[[ Input data open ]]

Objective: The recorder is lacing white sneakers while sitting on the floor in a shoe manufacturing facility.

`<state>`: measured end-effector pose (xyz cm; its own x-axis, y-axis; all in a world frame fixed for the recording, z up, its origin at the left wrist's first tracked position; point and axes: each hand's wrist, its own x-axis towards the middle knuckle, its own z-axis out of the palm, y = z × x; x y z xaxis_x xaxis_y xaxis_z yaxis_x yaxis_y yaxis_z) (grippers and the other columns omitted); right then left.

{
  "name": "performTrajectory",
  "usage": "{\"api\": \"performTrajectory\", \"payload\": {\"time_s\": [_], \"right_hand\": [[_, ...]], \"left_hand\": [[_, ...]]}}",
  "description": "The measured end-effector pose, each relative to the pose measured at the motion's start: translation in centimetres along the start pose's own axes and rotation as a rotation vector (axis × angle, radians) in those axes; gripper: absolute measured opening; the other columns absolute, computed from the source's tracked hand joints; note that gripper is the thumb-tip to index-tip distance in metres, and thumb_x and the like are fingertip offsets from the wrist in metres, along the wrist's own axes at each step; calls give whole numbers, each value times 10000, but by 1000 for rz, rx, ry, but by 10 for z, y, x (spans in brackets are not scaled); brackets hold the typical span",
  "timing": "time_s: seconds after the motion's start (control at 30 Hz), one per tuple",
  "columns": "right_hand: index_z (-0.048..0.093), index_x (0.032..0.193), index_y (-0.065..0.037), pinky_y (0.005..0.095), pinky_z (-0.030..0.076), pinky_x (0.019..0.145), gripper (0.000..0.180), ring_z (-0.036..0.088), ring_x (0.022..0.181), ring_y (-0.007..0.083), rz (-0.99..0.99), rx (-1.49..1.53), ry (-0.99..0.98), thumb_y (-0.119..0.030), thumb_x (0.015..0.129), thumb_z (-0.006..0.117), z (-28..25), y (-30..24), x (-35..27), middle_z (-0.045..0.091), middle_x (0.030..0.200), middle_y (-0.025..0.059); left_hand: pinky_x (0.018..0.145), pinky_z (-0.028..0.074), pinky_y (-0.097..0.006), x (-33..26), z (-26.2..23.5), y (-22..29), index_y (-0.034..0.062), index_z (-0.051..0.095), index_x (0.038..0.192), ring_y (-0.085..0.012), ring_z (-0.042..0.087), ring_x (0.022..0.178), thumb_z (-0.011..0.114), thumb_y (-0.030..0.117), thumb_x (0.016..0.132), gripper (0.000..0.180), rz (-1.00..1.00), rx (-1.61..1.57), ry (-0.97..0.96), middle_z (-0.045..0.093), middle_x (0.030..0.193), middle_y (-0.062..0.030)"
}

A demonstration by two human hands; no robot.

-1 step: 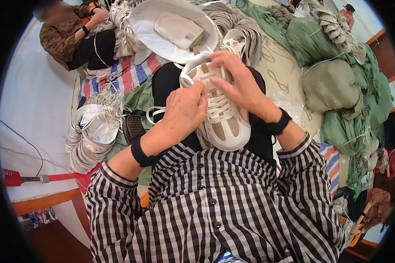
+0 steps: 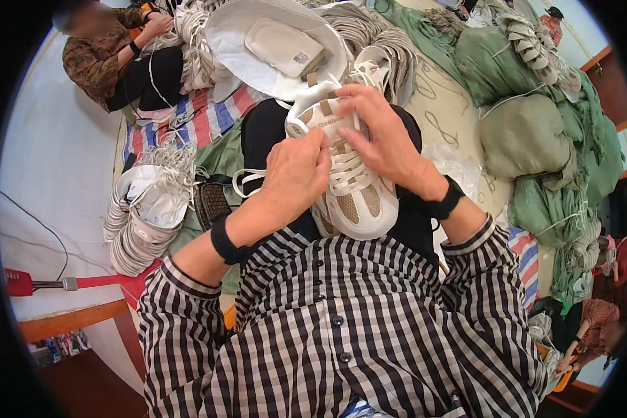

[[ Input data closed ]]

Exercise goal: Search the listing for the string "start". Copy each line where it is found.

Exercise response:
  "description": "The measured end-effector pose, each relative to the pose measured at the motion's start: translation in centimetres along the start pose's own axes and rotation as a rotation vector (axis × angle, radians) in those axes; gripper: absolute measured opening; the other columns absolute, computed from the source's tracked hand joints; note that gripper is the thumb-tip to index-tip distance in metres, and thumb_x and the like are fingertip offsets from the wrist in metres, along the wrist's own axes at each step; calls give whole numbers, each value times 10000, but by 1000 for rz, rx, ry, but by 10 for z, y, x (spans in brackets are not scaled); brackets hold the typical span",
  "timing": "time_s: seconds after the motion's start (control at 30 Hz), one per tuple",

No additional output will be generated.